No tardó en encontrar la fábrica Levitski, un feo edificio de ladrillo rojo de tres plantas que se elevaba junto a la fangosa orilla, en cuya parte trasera se alzaban grúas que asomaban por encima del río y en la delantera, una serie de puertas de madera de pino lo bastante grandes como para dar paso a un carro. A un lado aparecía una moderna ampliación de cemento con hileras de amplias ventanas a través de las cuales los rayos del sol debían de inundar el edificio.
«¿Ella está ahí dentro? ¿Contigo, Mijaíl? ¿Le tiendes un vaso de chai en este preciso momento? ¿O le enciendes el cigarrillo, rozas sus dedos con los tuyos y te inclinas hacia delante para oler su perfume e incluso echas un vistazo al escote de su ligero vestido de verano?»
Lentamente, el rubor le cubrió las mejillas. Permaneció ante la fábrica durante una hora; luego meneó la cabeza y se alejó, abriéndose paso entre los bezprizorniki, los golfillos de mejillas hundidas que hurgaban entre la basura procurando sobrevivir y tratando de vender cualquier cosa a los transeúntes. Ese día eran apestosos cigarrillos marca Sport a razón de diez kopeks cada uno.

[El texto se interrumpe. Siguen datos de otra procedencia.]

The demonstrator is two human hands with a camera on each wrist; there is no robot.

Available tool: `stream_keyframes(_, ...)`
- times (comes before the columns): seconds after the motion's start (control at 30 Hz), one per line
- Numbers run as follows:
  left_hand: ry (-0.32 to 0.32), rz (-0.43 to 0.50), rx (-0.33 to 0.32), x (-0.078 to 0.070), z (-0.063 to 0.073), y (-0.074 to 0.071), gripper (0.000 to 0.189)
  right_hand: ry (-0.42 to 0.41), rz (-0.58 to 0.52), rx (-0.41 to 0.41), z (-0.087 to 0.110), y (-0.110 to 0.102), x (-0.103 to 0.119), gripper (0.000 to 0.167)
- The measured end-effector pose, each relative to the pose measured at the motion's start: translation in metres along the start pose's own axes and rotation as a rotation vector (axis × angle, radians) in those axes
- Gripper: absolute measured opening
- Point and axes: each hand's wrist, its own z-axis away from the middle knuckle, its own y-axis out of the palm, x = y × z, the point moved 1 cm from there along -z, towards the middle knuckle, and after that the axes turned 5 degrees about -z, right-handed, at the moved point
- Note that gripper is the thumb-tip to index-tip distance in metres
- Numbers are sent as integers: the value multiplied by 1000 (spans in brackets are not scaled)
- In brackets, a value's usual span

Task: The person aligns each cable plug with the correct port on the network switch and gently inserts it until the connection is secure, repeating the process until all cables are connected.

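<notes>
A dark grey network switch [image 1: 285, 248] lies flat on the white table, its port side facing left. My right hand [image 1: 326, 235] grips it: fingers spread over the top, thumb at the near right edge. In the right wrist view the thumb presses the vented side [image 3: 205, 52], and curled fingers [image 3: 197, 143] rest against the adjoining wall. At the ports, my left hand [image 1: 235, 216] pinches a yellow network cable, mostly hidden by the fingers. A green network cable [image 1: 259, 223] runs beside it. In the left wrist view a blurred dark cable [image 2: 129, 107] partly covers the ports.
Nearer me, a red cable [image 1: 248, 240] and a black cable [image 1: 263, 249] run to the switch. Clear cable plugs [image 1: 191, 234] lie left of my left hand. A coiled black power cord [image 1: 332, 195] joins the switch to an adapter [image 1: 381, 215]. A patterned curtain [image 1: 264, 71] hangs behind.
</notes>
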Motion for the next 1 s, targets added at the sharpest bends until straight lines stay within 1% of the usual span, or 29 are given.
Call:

Sofía volvió sobre sus pasos hasta la plaza Lenin, donde predominaba una imponente estatua de bronce del mismísimo Vladímir Ilich Lenin con el brazo en alto exhortando a las masas. A su lado aparecían los vistosos plakati de propaganda donde ponía Smert Kapitalizmu!: ¡Muerte al capitalismo! y ¡Obreros del mundo, uníos!
La primera persona a la que vio fue Zenia. La muchacha gitana estaba de pie, a la sombra de las grandes ramas de un tilo que se alzaba junto a los tablones de anuncios de los periódicos, con un brazo desnudo rodeando el cuello de un joven que le apoyaba una mano en la cintura. El joven llevaba un uniforme de corte militar y una gorra de color azul claro: el de la OGPU, la policía de seguridad estatal. Sofía se volvió rápidamente en dirección contraria, pasó junto al pasaje abovedado de un mercado y desapareció al otro lado de una esquina.
—¿Y a quién tenemos aquí? Al parecer, se trata de la bella conductora de tractores de Tivil.
Era el camarada subdirector Stírjov, del raion. Y le impedía el paso.